Updated on 2025-07-28 GMT+08:00

Creating a DeepSeek Model Training Job

Pre-training

To create a DeepSeek model pre-training job, perform the following steps:

  1. Log in to ModelArts Studio Large Model Deveopment Platform. In the My Spaces area, click the required workspace.
    Figure 1 My Spaces
  2. In the navigation pane, choose Model Development > Model Training.
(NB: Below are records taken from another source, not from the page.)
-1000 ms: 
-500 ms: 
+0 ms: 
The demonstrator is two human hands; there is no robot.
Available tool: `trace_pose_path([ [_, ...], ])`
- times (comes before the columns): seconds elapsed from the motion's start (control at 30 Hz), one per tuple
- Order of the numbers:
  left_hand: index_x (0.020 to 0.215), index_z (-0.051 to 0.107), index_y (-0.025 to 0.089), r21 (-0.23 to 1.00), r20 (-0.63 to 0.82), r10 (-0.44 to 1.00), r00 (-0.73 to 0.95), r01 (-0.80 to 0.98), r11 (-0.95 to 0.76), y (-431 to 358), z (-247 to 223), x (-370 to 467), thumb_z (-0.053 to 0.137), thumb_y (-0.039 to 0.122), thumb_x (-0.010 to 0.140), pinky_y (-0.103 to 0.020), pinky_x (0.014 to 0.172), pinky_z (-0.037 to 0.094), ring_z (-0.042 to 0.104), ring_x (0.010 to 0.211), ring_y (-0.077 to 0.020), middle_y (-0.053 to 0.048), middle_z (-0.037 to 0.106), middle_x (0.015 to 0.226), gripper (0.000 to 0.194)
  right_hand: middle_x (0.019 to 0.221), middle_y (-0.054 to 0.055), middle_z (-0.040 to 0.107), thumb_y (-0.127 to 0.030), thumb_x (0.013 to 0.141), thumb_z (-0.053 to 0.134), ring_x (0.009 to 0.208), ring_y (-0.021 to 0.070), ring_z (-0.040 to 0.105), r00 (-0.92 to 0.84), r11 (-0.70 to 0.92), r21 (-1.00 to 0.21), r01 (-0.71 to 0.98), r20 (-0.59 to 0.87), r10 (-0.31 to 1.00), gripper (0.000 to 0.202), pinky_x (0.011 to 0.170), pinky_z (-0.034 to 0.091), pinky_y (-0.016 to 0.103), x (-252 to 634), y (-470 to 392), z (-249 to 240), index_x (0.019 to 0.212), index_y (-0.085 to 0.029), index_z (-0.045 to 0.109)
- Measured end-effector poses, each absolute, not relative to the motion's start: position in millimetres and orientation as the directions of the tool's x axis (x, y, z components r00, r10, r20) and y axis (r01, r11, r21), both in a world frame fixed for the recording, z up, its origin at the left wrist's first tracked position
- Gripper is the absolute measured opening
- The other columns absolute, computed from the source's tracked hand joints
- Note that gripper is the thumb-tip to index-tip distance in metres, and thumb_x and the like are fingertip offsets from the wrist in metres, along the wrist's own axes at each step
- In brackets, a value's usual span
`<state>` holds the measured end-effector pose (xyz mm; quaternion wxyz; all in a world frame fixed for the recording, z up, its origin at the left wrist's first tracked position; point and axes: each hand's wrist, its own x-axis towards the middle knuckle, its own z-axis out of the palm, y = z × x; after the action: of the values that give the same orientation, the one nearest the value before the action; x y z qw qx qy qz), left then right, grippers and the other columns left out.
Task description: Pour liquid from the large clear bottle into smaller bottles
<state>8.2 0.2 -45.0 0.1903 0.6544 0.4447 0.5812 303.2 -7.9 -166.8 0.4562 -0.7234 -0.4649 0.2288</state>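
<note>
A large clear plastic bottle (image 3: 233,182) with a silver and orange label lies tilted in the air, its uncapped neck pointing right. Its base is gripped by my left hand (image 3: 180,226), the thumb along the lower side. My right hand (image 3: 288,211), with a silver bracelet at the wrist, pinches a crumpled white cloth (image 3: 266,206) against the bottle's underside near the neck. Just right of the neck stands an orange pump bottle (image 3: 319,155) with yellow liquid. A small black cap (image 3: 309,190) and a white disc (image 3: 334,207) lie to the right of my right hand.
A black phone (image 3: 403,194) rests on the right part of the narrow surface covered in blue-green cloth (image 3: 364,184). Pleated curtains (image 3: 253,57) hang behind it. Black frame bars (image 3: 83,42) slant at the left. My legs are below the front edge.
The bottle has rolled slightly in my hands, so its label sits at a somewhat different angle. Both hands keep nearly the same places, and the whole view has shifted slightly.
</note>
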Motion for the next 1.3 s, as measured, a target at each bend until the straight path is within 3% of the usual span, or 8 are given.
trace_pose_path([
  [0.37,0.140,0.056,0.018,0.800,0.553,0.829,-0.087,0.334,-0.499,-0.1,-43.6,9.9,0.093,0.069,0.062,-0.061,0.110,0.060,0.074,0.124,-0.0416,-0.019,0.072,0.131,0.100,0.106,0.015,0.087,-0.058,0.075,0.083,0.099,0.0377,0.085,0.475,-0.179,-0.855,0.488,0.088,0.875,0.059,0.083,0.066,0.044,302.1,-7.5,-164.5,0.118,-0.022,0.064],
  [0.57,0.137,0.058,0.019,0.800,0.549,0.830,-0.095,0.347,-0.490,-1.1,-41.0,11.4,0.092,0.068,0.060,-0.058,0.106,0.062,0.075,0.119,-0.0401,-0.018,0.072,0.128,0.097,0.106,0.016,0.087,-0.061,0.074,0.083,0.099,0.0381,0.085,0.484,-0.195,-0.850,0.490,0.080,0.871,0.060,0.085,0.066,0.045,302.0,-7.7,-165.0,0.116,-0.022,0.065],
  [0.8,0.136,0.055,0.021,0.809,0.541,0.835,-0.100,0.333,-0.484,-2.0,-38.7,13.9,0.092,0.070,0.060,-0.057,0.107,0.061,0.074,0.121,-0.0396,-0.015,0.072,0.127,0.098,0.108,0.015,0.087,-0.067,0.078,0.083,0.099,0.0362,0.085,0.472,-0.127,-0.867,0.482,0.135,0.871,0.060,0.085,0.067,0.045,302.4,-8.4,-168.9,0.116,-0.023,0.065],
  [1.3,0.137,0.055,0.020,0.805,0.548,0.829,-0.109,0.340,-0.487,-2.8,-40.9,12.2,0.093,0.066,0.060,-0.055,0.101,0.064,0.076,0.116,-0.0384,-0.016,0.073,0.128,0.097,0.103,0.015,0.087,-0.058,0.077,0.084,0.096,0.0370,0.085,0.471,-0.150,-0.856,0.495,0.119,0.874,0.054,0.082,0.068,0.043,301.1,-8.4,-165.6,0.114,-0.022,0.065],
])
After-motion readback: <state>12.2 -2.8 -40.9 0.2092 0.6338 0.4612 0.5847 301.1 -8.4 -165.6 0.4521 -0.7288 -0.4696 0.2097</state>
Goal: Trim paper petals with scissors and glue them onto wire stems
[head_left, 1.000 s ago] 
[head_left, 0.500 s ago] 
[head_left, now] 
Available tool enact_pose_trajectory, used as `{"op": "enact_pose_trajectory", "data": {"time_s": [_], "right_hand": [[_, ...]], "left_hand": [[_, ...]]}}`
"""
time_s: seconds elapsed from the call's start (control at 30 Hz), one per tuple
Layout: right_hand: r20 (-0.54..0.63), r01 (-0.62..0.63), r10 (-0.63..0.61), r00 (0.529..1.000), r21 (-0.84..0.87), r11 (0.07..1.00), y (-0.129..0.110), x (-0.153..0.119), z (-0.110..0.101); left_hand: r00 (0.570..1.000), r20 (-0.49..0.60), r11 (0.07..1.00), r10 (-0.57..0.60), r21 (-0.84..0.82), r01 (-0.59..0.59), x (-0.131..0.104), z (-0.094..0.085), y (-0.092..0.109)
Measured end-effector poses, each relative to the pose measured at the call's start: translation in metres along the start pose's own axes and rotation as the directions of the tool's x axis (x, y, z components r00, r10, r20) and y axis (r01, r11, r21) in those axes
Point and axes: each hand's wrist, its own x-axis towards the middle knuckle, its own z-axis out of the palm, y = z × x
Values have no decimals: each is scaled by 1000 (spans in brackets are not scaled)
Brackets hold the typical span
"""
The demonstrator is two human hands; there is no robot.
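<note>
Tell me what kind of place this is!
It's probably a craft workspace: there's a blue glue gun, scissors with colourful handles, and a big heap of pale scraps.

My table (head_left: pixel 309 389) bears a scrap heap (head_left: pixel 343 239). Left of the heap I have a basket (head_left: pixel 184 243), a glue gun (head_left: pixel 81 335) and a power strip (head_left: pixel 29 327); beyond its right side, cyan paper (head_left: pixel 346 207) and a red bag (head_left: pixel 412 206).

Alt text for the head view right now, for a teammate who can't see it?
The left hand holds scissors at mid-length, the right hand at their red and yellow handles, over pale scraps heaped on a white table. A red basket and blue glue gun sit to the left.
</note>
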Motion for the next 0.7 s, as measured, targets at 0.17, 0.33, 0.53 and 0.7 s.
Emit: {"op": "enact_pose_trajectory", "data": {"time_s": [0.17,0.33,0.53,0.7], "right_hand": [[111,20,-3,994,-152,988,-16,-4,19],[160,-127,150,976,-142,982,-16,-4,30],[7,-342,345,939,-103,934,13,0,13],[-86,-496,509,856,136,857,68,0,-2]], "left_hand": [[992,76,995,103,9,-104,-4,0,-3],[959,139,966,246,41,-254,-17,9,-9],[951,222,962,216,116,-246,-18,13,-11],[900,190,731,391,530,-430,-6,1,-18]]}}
Click Create Training Job in the upper right corner.
  3. On the Create Training Job page, set training parameters by referring to Table 1.
    Table 1 Parameters for pre-training the DeepSeek model

    Category

    Training Parameter

    Description

    Training configuration

    Select Model

    You can modify the following information:

    • Sources: Select Model Square.
    • Type: Select NLP and select the base model and version (DeepSeek-V3-32K or DeepSeek-R1-32K) used for training.

    Type

    Select Pre-training.

    Advanced Settings > checkpoints

    checkpoints: During a model training job, checkpoints are used to store the model weight and status.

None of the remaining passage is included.